YOUR GOAL
For the listing below, print exactly the lines from the line with "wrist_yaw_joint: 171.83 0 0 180" to the line with "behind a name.", both included, and nothing beyond them.

GIVEN DATA
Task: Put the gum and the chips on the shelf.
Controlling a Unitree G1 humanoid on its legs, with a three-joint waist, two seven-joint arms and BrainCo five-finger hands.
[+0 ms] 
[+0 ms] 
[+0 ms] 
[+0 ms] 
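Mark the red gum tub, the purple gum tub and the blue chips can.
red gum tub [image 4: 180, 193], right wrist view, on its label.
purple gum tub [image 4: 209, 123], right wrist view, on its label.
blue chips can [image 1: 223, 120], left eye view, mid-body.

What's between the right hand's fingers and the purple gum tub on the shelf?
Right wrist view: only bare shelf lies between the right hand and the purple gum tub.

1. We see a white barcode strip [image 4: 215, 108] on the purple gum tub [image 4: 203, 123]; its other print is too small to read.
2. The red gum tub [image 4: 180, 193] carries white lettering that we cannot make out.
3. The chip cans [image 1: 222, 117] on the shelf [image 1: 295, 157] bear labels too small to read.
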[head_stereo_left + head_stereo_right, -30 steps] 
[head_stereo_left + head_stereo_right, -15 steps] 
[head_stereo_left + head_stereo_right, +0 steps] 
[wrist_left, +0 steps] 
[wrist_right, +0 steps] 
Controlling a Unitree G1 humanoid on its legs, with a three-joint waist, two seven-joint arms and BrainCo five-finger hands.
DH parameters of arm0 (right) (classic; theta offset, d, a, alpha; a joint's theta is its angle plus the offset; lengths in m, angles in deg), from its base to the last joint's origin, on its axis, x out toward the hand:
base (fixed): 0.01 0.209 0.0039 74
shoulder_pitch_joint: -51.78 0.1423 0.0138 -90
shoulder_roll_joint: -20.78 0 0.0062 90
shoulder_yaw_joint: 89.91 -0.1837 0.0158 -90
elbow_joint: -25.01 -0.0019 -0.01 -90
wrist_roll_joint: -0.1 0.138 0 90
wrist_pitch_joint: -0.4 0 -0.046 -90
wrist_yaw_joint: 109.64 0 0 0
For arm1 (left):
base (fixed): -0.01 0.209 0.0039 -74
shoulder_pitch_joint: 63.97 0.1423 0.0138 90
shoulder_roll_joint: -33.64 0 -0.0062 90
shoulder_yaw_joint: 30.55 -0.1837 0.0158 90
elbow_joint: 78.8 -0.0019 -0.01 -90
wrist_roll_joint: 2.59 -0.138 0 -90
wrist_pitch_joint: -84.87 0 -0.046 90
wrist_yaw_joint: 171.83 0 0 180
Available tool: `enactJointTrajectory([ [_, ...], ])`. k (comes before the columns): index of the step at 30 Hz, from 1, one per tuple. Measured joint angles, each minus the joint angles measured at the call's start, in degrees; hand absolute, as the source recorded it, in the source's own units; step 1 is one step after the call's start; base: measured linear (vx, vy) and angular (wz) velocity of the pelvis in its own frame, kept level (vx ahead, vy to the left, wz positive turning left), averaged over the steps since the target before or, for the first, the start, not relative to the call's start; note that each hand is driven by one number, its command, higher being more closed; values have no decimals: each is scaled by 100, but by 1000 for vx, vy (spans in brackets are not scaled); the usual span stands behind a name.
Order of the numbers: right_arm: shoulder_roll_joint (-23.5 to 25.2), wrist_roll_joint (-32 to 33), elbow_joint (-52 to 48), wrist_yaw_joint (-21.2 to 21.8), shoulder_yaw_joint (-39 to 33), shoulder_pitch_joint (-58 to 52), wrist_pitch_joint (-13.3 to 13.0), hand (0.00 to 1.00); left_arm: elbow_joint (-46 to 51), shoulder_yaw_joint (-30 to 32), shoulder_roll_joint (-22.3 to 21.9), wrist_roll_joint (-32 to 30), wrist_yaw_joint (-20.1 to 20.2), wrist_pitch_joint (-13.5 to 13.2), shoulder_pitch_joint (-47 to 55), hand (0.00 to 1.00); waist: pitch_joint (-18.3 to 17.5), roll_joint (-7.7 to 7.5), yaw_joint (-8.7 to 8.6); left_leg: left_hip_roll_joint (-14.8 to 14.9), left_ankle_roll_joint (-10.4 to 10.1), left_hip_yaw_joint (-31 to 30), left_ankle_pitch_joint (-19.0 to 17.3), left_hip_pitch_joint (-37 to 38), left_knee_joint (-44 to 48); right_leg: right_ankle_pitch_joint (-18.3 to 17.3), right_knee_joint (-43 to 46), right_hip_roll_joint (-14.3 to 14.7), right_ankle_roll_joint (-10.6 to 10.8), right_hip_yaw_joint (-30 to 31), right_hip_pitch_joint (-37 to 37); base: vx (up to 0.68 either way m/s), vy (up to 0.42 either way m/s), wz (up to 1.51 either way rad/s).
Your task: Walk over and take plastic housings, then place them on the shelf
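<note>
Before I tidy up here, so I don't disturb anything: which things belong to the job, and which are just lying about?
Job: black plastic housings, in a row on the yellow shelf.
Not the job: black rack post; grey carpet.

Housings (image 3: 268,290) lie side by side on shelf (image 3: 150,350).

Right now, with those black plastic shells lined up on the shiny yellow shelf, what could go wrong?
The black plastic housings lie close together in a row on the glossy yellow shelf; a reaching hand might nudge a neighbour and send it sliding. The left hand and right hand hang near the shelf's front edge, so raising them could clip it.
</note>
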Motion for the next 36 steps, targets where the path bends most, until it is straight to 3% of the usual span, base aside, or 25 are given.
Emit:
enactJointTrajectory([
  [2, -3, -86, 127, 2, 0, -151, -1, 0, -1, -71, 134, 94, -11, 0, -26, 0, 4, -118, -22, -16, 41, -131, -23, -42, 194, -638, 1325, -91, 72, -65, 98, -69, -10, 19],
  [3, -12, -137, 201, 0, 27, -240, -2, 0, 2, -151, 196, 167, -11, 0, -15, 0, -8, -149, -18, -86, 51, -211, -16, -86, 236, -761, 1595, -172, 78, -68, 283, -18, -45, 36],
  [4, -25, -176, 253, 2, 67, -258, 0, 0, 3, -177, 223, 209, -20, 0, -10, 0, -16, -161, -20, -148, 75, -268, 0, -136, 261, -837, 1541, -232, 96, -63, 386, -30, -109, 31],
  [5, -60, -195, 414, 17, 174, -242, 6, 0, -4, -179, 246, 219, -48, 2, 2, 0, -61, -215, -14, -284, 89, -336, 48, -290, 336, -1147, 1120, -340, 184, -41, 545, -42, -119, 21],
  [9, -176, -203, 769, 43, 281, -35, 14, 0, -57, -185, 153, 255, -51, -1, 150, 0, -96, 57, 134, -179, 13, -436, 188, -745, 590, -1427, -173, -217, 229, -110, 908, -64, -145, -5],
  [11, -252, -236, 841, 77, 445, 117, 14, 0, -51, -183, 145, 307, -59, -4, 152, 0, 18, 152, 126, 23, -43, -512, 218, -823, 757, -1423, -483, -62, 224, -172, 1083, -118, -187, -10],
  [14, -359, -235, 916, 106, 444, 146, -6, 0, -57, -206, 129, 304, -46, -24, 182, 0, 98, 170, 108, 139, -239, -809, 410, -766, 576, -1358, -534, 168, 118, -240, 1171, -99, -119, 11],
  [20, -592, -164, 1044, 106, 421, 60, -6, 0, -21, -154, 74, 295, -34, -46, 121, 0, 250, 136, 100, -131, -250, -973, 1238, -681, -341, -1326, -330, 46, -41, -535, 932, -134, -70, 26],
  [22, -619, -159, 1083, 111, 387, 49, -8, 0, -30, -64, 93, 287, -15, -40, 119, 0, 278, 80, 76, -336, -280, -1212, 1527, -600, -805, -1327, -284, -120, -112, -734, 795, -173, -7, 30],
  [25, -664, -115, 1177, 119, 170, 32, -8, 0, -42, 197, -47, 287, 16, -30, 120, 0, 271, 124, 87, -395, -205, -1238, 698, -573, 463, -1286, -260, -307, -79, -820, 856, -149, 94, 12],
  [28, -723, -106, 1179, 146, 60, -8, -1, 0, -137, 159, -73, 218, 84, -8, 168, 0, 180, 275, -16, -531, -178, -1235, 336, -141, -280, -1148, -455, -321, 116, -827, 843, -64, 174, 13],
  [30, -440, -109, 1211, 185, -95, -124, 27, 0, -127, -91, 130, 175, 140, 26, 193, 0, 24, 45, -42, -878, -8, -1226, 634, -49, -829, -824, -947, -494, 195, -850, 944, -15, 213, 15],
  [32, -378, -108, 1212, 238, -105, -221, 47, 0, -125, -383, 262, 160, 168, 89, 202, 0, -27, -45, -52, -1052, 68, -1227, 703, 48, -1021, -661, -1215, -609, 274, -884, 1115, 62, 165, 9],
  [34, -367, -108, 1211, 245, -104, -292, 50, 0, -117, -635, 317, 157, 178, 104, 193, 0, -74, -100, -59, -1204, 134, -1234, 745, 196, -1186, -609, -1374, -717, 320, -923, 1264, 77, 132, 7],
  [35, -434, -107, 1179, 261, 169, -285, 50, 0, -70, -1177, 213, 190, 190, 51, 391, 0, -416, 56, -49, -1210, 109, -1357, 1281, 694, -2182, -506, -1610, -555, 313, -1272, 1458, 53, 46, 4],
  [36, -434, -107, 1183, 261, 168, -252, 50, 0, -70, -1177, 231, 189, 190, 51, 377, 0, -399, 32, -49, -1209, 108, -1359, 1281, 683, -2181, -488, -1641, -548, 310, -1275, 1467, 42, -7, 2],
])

SOLUTION BELOW
wrist_yaw_joint: 171.83 0 0 180
Available tool: `enactJointTrajectory([ [_, ...], ])`. k (comes before the columns): index of the step at 30 Hz, from 1, one per tuple. Measured joint angles, each minus the joint angles measured at the call's start, in degrees; hand absolute, as the source recorded it, in the source's own units; step 1 is one step after the call's start; base: measured linear (vx, vy) and angular (wz) velocity of the pelvis in its own frame, kept level (vx ahead, vy to the left, wz positive turning left), averaged over the steps since the target before or, for the first, the start, not relative to the call's start; note that each hand is driven by one number, its command, higher being more closed; values have no decimals: each is scaled by 100, but by 1000 for vx, vy (spans in brackets are not scaled); the usual span stands behind a name.

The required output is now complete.